1Graduate Institute of Clinical Medicine, College of Medicine, Taipei Medical University, No. 250 Wu-Hsing Street, Xinyi District, Taipei City 110, Taiwan
2School of Pharmacy, National Defense Medical Center, No. 161, Section 6, Minquan E. Road, Neihu District, Taipei City 114, Taiwan
3Division of Nephrology, Department of Internal Medicine, Tri-Service General Hospital, No. 325, Section 2, Chenggong Road, Neihu District, Taipei City 114, Taiwan
4Department of Internal Medicine, Shuang Ho Hospital, Taipei Medical University, No. 291, Zhongzheng Road, Zhonghe District, New Taipei City 235, Taiwan

Received 12 March 2012; Revised 14 May 2012; Accepted 14 May 2012

Academic Editor: Jairo Kenupp Bastos

Copyright © 2012 Chao-Wen Cheng et al. This is an open access article distributed under the Creative Commons Attribution License, which permits unrestricted use, distribution, and reproduction in any medium, provided the original work is properly cited.


Membranous nephropathy (MN) is a leading cause of adult nephrotic syndrome but lacks adequate treatment.
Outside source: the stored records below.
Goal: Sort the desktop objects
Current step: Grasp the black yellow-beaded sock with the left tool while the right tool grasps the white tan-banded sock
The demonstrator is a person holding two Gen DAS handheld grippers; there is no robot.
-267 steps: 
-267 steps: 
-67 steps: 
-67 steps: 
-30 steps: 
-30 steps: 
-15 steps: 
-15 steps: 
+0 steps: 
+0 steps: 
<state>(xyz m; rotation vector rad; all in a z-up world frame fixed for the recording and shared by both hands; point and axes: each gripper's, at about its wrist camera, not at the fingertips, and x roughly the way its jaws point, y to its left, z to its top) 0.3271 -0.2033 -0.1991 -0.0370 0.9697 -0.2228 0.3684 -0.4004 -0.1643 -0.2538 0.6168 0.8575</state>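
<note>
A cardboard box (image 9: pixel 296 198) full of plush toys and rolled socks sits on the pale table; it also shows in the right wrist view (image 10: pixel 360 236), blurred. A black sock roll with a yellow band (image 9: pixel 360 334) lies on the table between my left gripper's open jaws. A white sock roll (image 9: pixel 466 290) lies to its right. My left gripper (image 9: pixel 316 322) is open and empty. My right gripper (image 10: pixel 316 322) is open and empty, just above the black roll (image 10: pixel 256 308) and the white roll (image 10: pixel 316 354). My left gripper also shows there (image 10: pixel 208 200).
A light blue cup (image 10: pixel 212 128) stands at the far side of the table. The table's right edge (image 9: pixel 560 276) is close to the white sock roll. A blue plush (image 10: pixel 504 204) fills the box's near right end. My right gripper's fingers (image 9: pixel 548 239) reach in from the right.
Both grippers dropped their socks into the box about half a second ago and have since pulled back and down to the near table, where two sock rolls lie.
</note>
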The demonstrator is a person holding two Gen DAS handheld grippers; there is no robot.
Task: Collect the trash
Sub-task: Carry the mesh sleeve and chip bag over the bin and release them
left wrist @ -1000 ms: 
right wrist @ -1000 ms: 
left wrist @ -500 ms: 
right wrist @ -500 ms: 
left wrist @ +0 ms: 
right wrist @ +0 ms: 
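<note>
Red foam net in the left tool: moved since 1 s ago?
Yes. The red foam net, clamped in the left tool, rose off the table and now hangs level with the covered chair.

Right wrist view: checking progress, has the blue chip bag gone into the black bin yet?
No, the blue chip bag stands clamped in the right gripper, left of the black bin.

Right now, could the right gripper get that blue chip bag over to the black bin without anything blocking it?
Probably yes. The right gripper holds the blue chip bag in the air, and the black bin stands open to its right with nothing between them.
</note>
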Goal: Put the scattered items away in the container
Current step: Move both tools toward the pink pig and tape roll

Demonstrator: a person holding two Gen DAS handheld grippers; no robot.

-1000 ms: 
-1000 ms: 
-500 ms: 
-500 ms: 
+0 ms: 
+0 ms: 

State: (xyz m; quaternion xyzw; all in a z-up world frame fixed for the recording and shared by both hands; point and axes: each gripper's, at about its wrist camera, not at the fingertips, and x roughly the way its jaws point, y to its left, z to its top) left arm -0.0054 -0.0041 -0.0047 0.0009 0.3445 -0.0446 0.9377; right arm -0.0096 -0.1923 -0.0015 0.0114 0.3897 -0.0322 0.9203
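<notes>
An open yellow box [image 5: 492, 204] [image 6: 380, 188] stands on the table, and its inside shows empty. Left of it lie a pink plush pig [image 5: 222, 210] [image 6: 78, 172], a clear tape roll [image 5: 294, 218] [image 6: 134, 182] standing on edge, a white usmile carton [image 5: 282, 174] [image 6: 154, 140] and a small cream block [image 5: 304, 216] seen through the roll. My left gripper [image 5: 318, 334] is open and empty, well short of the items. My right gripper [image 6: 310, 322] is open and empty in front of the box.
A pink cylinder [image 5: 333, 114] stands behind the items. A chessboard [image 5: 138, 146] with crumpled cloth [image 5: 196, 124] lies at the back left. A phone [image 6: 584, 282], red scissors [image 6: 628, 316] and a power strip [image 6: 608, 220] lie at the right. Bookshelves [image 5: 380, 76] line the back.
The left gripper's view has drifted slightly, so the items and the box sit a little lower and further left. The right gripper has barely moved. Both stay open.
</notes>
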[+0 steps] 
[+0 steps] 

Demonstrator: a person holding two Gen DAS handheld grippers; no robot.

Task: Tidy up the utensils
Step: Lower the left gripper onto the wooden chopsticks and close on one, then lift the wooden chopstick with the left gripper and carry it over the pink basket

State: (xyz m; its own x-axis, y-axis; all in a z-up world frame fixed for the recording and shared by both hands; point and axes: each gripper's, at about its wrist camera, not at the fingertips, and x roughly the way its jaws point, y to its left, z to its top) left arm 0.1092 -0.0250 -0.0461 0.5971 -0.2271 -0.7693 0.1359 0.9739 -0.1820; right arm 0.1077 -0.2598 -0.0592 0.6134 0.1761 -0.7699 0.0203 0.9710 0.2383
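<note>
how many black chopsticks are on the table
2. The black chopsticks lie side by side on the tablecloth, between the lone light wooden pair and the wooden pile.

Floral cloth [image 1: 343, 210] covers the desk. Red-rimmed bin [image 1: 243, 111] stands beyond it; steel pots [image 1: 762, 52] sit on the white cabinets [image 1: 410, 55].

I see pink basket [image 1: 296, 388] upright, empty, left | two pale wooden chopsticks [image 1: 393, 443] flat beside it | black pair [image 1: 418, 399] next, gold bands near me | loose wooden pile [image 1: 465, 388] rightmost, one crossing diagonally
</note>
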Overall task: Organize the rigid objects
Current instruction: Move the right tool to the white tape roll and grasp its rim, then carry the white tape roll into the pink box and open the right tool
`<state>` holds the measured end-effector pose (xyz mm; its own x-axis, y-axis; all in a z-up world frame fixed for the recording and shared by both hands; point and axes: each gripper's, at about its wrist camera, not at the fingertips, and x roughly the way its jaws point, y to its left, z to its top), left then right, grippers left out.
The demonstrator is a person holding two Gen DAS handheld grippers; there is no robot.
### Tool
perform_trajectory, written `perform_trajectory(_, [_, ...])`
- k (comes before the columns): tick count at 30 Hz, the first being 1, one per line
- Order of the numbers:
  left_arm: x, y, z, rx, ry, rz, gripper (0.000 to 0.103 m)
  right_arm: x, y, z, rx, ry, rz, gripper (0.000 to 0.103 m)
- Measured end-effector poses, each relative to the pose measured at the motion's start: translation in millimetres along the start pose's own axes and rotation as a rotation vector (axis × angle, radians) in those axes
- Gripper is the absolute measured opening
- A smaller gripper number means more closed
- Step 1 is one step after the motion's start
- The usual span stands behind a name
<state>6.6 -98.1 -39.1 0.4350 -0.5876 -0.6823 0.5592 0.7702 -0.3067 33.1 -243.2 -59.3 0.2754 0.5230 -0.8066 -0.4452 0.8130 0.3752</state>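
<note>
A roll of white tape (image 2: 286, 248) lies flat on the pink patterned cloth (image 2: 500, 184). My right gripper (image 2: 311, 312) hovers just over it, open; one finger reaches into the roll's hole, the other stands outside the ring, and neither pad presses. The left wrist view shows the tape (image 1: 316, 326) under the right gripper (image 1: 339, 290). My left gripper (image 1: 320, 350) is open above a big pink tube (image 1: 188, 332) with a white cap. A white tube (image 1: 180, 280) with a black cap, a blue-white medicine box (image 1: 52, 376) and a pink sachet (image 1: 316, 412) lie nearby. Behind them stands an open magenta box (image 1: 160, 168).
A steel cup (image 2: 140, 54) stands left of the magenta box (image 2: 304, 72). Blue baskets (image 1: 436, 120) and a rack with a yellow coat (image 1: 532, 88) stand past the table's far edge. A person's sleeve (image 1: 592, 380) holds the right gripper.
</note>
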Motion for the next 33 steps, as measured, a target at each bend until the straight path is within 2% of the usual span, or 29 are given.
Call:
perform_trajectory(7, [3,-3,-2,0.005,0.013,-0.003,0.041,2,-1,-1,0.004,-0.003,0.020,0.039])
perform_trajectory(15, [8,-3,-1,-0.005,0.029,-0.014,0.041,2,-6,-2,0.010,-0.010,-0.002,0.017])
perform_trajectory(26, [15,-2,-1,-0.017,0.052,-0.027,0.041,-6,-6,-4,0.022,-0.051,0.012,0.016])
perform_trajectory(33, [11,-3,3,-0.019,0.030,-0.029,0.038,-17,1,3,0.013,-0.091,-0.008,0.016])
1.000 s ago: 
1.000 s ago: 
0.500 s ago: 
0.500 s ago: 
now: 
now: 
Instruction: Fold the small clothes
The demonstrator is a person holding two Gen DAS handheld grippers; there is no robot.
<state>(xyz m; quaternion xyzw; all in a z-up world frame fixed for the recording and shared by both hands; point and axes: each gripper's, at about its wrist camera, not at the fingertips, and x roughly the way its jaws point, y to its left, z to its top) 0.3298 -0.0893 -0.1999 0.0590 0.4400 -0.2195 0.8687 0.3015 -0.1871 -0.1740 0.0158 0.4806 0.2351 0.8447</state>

Different extracts of Angelica sinensis (AS) and one of its active compounds, ferulic acid (FA), were used to evaluate the therapeutic effects in a MN mouse model. The MN model was grouped into three subgroups: no treatment (N-T), treatment at induction of MN (Pre-T), and treatment after full-blown MN (Post-T). The results showed that the methanol (ME) layer of AS extract exhibited a therapeutic effect on MN-induced proteinuria. The ME layer-enriched compound, FA, improved the hypoalbuminemia, hyperlipidemia, and proteinuria in both Pre-T and Post-T groups. Ferulic acid also reduced the formation of oxidative protein products and increased the synthesis of antioxidant enzymes in groups Pre-T and Post-T. Regarding angiogenesis factors, the antiangiogenic factors in renal glomeruli were increased in group N-T, but, after FA treatment, only one of the antiangiogenic factors, thrombospondin-1, showed a significant decrease. Furthermore, the expression of Th2 predominant showed significant decrease in both Pre-T and Post-T groups when compared to that of N-T group. In summary, FA retarded the progression of MN, and the mechanisms involved the regulation of oxidative stresses, angiogenic and antiangiogenic factors, and attenuation of Th2 response.